● Aim of the exercise
Copy, exactly and without additions, every line in the records below from the one holding "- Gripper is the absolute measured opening" through the one holding "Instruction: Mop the", both ends included.

Collected data

= = = =

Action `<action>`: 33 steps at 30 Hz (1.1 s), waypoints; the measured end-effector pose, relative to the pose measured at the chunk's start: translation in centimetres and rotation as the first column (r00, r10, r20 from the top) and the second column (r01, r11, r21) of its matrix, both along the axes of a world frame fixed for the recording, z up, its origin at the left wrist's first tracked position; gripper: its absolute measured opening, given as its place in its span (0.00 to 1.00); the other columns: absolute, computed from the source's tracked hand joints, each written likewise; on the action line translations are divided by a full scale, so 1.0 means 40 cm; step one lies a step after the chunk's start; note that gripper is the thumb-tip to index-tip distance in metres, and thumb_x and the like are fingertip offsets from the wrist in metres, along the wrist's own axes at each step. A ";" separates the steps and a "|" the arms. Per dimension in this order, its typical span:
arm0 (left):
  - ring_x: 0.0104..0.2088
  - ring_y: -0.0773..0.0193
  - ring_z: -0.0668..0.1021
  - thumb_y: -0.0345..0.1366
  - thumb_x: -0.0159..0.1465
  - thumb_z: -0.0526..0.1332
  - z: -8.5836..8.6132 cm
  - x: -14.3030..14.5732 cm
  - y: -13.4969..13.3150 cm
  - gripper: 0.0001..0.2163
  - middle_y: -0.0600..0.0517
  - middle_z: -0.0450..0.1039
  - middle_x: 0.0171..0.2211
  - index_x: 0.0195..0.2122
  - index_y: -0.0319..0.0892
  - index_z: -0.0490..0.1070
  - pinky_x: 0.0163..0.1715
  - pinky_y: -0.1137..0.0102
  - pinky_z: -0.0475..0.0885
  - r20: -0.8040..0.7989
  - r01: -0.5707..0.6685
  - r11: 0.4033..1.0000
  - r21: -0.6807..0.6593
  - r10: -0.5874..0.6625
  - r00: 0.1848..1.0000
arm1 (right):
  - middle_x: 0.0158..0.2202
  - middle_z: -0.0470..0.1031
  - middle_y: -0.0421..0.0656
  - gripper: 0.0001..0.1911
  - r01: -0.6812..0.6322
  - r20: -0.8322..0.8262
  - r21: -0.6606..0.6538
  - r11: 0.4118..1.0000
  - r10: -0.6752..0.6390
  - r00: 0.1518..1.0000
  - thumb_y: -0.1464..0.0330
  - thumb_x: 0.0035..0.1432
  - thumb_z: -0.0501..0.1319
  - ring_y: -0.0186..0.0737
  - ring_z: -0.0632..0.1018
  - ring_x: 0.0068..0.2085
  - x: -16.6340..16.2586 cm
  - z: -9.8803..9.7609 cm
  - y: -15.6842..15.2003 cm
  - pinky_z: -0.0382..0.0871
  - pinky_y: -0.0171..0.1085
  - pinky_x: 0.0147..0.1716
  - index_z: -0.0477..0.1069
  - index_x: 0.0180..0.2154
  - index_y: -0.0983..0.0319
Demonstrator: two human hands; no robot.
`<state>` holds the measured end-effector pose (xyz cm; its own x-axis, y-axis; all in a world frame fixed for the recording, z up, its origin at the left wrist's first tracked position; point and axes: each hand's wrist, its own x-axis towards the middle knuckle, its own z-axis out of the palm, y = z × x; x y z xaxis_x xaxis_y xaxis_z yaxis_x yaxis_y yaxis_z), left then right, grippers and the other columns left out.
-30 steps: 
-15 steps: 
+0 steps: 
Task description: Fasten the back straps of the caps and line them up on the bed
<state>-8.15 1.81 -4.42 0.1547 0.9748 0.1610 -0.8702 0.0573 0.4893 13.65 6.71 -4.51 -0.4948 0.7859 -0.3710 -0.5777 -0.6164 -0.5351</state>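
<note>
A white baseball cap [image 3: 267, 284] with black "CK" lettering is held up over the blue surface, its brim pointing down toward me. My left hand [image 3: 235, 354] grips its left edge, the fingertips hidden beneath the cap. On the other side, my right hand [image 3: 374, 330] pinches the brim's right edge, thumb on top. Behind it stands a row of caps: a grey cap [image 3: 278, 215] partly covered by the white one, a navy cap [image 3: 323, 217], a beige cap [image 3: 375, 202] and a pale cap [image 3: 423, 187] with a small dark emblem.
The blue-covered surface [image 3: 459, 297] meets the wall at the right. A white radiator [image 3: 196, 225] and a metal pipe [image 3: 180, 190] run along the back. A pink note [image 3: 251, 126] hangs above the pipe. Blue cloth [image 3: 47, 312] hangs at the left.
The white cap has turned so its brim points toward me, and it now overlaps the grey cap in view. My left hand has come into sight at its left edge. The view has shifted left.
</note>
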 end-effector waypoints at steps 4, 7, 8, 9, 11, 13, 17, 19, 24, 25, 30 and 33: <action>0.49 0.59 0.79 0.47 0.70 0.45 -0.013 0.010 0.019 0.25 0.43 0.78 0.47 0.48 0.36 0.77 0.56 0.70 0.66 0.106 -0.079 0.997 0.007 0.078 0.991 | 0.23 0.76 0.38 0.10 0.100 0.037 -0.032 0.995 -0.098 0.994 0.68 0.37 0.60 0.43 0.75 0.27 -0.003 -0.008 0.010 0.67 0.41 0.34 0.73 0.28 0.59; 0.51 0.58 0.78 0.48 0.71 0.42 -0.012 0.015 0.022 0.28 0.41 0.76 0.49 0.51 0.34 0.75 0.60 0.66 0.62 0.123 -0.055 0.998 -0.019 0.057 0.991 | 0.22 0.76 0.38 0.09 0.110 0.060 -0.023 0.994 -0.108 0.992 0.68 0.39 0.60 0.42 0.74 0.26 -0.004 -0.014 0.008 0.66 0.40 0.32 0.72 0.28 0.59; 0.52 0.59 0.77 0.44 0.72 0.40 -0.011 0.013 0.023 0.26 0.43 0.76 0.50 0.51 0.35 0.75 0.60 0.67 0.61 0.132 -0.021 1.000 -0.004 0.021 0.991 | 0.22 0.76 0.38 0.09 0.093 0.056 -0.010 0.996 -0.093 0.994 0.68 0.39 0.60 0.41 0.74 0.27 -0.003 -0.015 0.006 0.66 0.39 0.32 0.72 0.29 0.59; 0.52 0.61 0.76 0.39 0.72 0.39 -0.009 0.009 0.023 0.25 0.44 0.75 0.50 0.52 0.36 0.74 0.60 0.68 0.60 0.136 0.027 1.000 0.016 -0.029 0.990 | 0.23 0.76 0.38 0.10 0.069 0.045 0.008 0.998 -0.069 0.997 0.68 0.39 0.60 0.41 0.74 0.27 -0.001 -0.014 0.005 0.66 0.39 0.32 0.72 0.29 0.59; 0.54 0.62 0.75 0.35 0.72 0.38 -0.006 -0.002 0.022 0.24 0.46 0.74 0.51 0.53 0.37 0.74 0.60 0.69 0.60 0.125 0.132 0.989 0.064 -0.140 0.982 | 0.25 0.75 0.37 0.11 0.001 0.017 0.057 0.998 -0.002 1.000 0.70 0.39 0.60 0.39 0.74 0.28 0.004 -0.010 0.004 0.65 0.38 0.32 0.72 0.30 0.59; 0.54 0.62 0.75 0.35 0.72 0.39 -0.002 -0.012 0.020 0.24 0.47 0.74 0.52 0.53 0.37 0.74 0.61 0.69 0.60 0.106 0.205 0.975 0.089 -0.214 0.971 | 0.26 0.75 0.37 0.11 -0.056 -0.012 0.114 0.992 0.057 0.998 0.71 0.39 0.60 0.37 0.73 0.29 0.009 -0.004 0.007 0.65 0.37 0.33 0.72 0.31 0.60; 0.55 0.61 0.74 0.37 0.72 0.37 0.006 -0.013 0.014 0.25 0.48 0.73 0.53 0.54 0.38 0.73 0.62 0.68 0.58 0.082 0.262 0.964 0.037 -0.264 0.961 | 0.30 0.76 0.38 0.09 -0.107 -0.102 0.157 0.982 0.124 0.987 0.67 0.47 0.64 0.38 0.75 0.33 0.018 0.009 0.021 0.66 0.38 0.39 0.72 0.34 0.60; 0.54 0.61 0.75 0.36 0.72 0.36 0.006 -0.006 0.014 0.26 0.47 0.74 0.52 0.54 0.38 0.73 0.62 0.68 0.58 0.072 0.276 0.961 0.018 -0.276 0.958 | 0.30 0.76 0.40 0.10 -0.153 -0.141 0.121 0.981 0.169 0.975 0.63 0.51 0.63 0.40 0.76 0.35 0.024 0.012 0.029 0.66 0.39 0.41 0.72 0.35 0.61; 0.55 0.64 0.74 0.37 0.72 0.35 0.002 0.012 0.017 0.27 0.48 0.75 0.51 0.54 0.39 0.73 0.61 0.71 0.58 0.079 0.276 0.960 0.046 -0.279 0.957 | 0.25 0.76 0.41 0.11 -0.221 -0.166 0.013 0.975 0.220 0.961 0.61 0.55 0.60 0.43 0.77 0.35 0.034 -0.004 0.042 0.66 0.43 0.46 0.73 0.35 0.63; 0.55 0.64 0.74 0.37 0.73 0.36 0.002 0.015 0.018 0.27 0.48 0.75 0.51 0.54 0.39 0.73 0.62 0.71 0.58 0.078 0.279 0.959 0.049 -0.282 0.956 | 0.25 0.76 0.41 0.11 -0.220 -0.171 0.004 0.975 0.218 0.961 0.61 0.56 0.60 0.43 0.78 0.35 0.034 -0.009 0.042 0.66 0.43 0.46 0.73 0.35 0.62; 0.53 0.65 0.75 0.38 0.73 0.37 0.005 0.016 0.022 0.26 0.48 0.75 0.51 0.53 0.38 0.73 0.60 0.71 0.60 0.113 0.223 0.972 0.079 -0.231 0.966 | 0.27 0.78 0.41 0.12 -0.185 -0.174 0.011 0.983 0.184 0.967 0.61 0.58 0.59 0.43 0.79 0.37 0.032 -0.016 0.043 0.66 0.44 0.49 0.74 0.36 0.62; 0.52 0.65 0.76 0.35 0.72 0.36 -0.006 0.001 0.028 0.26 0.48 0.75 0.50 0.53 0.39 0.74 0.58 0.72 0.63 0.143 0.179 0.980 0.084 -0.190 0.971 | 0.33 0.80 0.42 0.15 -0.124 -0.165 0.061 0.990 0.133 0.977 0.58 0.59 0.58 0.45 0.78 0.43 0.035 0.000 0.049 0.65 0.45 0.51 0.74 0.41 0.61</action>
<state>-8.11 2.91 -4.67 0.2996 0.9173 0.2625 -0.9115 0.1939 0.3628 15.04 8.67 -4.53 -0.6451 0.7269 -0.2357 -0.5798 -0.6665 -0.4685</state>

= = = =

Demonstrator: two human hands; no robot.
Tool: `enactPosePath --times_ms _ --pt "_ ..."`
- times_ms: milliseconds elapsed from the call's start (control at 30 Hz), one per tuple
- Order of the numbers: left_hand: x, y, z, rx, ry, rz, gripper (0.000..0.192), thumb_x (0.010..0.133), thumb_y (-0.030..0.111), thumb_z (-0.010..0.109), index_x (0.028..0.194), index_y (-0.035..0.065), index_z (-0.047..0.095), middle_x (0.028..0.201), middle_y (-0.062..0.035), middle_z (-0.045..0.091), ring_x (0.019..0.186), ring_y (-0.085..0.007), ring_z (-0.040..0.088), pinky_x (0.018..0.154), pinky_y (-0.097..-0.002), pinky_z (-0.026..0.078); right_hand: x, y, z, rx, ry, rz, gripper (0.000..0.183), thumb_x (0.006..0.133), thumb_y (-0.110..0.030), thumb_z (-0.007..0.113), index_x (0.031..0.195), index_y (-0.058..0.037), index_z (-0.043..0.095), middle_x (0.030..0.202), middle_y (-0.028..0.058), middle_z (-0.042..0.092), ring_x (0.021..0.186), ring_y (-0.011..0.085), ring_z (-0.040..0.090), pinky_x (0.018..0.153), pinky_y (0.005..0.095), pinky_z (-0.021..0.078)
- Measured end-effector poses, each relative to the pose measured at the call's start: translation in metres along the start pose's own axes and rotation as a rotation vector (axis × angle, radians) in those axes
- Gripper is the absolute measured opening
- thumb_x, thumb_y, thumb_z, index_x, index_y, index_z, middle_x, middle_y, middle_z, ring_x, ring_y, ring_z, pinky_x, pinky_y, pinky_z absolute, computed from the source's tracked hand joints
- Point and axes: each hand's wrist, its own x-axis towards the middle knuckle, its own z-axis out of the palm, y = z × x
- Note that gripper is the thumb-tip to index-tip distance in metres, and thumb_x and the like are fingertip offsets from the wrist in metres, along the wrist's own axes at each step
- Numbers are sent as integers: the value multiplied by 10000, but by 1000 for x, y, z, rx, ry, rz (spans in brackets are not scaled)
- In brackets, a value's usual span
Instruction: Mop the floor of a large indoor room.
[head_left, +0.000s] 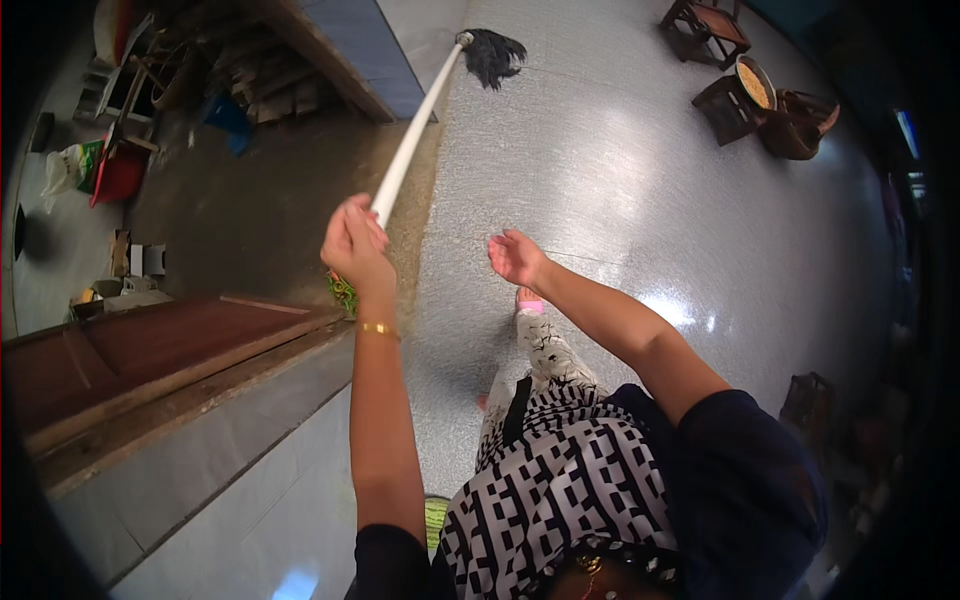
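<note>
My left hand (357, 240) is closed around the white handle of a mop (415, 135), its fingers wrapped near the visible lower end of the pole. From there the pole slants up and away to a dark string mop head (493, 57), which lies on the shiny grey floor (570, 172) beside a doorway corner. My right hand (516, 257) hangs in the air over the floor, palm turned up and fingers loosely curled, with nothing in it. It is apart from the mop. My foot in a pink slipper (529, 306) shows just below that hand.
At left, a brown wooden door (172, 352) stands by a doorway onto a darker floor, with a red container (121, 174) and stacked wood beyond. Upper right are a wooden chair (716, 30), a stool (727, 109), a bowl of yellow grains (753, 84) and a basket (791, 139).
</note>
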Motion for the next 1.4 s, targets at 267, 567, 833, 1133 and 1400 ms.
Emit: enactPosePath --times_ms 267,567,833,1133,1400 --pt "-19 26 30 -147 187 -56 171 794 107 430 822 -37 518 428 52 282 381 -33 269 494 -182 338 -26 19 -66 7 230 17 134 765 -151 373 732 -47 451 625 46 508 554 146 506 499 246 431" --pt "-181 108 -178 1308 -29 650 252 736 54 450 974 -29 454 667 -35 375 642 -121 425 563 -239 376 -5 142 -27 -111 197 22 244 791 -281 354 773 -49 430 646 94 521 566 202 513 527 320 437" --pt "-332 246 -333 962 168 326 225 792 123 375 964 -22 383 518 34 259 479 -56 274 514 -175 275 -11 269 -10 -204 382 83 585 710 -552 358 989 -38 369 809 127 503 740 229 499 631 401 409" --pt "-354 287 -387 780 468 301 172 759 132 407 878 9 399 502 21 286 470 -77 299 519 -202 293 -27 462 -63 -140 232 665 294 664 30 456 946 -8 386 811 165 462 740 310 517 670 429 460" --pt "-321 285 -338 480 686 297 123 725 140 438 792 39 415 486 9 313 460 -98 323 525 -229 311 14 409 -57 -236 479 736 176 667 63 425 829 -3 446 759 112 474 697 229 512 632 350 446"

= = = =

● Problem solution
- Gripper is the absolute measured opening
- thumb_x, thumb_y, thumb_z, index_x, index_y, index_z, middle_x, middle_y, middle_z, ring_x, ring_y, ring_z, pinky_x, pinky_y, pinky_z absolute, computed from the source's tracked hand joints
- Point and axes: each hand's wrist, its own x-axis towards the middle knuckle, its own z-axis out of the palm, y = z × x
- Note that gripper is the thumb-tip to index-tip distance in metres, and thumb_x and the like are fingertip offsets from the wrist in metres, along the wrist's own axes at each step
- Numbers are sent as integers: the value multiplied by 10000, but by 1000 for x, y, z, rx, ry, rz (spans in brackets are not scaled)
- In brackets, a value's usual span
Instruction: Mop the floor of a large indoor room.

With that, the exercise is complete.